» Work item
Look through the material below and say how many of its lines carry the string "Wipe". Only the number should be given.

------------------------------------

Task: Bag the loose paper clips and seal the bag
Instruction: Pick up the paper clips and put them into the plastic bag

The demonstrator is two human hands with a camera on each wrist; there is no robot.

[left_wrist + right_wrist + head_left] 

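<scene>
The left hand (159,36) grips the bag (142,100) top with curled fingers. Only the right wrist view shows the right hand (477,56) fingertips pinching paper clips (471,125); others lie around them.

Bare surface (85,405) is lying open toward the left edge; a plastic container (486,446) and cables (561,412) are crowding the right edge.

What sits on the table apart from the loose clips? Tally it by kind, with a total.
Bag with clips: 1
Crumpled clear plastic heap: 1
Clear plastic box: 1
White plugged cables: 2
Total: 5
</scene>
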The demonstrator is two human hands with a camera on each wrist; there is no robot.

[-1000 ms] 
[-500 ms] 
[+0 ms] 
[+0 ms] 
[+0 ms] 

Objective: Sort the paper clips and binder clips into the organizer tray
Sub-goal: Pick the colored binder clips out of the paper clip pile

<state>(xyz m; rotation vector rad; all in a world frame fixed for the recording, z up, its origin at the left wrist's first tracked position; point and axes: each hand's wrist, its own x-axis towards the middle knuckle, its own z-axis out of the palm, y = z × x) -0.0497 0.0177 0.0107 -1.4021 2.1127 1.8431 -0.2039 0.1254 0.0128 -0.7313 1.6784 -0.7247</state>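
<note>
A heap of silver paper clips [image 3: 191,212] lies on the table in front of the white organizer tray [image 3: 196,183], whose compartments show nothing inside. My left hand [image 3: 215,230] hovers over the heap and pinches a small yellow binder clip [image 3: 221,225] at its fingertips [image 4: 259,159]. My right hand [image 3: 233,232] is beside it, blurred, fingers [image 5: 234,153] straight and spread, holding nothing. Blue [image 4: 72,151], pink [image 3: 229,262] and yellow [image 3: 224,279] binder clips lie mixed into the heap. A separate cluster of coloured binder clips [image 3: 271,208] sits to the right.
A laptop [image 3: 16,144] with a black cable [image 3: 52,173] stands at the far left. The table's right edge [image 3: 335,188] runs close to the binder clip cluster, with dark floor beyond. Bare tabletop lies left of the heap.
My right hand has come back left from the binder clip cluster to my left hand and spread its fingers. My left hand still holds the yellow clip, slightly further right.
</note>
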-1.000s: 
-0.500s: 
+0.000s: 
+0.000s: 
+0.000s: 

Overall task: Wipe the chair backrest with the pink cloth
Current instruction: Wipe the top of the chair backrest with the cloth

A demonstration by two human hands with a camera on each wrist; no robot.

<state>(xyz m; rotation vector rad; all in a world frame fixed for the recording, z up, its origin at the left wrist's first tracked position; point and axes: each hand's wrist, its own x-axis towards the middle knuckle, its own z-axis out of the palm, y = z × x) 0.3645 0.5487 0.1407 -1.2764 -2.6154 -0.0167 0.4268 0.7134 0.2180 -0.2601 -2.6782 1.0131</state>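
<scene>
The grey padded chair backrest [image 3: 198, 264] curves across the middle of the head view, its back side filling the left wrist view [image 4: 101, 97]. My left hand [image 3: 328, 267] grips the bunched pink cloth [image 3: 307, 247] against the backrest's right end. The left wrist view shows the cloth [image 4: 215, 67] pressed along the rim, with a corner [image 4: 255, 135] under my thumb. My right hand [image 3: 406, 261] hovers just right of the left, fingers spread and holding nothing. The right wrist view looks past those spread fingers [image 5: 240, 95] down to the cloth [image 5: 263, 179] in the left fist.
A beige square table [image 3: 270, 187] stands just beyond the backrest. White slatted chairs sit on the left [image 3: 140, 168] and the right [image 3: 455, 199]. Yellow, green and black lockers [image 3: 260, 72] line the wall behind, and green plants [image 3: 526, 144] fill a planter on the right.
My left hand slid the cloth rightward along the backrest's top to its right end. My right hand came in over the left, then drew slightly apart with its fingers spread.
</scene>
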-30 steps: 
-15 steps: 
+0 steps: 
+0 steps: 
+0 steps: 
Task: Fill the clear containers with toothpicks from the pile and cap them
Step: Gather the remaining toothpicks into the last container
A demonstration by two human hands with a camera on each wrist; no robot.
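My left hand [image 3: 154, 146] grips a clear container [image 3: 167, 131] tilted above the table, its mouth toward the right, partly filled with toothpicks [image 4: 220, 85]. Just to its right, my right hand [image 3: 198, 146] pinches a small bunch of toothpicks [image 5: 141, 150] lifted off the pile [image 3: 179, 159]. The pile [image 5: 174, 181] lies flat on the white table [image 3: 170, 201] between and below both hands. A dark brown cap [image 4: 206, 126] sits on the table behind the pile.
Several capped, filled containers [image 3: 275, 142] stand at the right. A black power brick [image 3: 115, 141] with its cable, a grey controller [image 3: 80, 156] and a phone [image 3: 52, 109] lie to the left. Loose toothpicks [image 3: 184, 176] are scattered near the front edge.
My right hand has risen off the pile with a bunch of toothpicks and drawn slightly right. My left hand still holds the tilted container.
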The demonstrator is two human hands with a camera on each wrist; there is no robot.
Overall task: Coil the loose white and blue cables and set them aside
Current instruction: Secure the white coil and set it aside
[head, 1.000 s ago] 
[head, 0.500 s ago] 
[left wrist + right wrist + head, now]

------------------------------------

» Task response
2